Даже отмокшие, кастрюли отмывались с трудом и поначалу бесили Полину, вынужденную сражаться с ними в одиночку: Ташка и пальцем не шевельнула.

К третьей кастрюле ноги в воде начали потихоньку деревенеть, жирные руки скользили по закопченным железным бокам. Полина на секунду выпрямилась, шумно втянула воздух, покрепче ухватилась побелевшими пальцами за крошечные скользкие ручки и шмякнула на дно очередную горсть песка. Она отвернулась от Ташки с деланым смирением и поначалу ждала хоть какой-то реакции, но вскоре отчаялась и решила подумать о другом.

Шкряб-шкряб – заскрипел об эмаль серо-желтый песок.

«Может быть, у нее похмелье? Кажется, там было не только пиво, судя по тому, как она вчера управлялась со своими ногами».

Шкряб-шкряб – заскрежетала железная сеточка.

«Неужели злится за кеды? Вообще-то я изрядно потопталась по ним вчера, когда удирала из палатки. С другой стороны, сегодня я одна мою все кастрюли. Надеюсь, она этим удовлетворится!»

Шкряб-шкряб – снова заговорил песок.

«А вдруг я ее оскорбила? Своими гнусными намеками, дурацкими предположениями! А у нее ничего такого и в мыслях не было? Просто понравился парень, она была рада посидеть с ним на берегу часок-другой!»

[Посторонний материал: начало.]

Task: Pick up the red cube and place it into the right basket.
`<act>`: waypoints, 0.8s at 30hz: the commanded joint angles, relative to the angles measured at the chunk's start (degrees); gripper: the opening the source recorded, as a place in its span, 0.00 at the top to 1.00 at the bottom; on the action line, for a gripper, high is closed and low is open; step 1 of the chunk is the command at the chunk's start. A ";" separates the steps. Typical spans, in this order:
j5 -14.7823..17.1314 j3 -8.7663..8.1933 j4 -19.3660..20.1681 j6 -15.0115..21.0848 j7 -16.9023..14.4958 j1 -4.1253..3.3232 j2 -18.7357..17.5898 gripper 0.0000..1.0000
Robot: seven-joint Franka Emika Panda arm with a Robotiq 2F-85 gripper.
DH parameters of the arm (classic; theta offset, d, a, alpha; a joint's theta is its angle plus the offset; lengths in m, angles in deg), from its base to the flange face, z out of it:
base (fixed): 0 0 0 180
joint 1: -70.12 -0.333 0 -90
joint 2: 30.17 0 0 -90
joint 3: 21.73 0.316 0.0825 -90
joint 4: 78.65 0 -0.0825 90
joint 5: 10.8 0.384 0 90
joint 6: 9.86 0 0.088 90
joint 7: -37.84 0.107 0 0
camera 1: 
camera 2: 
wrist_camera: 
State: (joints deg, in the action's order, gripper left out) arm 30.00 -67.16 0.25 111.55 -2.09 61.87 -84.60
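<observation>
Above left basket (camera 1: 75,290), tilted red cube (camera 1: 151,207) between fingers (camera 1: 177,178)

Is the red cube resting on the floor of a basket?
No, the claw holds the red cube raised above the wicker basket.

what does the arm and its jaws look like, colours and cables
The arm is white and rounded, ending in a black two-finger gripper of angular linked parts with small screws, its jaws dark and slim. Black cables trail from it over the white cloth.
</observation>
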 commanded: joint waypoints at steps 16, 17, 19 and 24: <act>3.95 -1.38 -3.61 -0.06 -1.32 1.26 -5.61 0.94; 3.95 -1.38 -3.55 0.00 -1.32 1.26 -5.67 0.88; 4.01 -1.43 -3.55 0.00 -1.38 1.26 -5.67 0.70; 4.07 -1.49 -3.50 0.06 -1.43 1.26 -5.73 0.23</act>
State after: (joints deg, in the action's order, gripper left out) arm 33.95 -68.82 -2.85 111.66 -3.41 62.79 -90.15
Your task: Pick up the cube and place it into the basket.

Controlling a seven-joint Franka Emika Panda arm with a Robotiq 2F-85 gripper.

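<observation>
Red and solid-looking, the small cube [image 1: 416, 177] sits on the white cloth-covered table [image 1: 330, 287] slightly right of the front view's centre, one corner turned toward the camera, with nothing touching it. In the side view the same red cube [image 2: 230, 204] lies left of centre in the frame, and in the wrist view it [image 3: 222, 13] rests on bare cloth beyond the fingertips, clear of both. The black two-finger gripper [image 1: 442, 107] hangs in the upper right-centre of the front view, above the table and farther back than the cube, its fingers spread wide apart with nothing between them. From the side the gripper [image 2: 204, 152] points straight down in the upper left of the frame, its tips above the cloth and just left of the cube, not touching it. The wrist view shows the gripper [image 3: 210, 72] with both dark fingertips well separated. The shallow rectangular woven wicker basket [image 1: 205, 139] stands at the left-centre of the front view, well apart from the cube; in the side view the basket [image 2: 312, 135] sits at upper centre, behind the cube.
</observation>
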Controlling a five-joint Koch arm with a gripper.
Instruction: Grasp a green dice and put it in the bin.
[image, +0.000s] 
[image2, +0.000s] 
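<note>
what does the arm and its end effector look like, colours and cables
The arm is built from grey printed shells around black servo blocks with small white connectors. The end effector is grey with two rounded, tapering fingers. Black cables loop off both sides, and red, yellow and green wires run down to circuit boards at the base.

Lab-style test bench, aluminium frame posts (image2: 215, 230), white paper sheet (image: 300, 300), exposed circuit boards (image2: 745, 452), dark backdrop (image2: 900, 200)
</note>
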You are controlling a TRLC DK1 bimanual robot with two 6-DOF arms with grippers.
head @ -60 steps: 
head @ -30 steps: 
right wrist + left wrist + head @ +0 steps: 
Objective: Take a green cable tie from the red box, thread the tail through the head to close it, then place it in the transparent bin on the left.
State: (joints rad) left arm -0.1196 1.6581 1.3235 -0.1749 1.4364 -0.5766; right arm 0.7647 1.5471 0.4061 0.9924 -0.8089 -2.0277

Полина от неожиданности выпустила кастрюлю, которую немедленно подхватило течением, и круто повернулась к Ташке, почти с испугом, готовая умолять о прощении, – но той и след простыл.

Ни тазика, ни кед.

* * *

– А потом прихожу я в лагерь, мокрая с ног до головы, джинсы, естественно, все в саже, а Ольга Викторовна меня уже встречает – руки в боки и вопит на весь лес: «Спасибо тебе, Полина, большое за то, что ты оставила без ужина весь лагерь! И еще, говорит, посмотри на себя, на кого ты похожа: дежурные должны быть аккуратными, а ты перемазалась вся, как Золушка!» «А я сегодня и есть Золушка, елки-палки! – хотела я ей сказать. – Сами попробуйте в одиночку перемыть все кастрюли по сорок литров и еще пригоревшую сковородку! В холодной воде, между прочим! А потом дотащить это все в одних руках до лагеря!» А весь сыр-бор только из-за того, что гречка недоварилась! Подумаешь, поужинают на полчаса позже! Пусть теперь доваривают сами, если умеют быстрее…

Полина от негодования затянулась сильнее, чем собиралась, и обожгла горло. Вообще-то ей не нравилось курить, но было просто необходимо доказать этой недалекой Ольге Викторовне, что можно курить – и в то же время хорошо учиться, курить – и нормально дежурить по кухне, курить – и быть правой, наконец! И принципы тут ни при чем!

Верочка с участием следила за Полиной. Ее большие, как у теленка, глаза полнились сочувствием. Полина вернула ей сигарету и, глядя, как Верочка берет ее своими тонкими длинными пальцами, подумала с восхищением, что вот есть же люди, которые даже курят красиво. И только она растяпа: что ни сделает – все криво…

А кругом трещали сверчки, вскрикивали невидимые птицы. Вдали за полем уже проснулась сова, ее тревожный клич то и дело взвивался откуда-то из-за межи и разносился над лесом. Вечер вступал в свои права.

Задышавший с возвращением обитателей лагерь возился на холме, сквозь чащу кустов долетал до девчонок его неторопливый гомон: звякали струны, взрывался хохот, кто-то кого-то звал – жизнь в ожидании Большого Костра бродила лениво и бесцельно.

Обняв коленки, Полина притворялась кочкой под развесистым кустом бузины – слабой защитой от любопытных глаз, но местом силы для отвергнутых и мятущихся, – и взгляд ее, отпущенный на волю, отдыхал теперь на долгой равнине поля.

– И что ты ответила? – спросила Верочка, деликатно выпуская дым в сторону.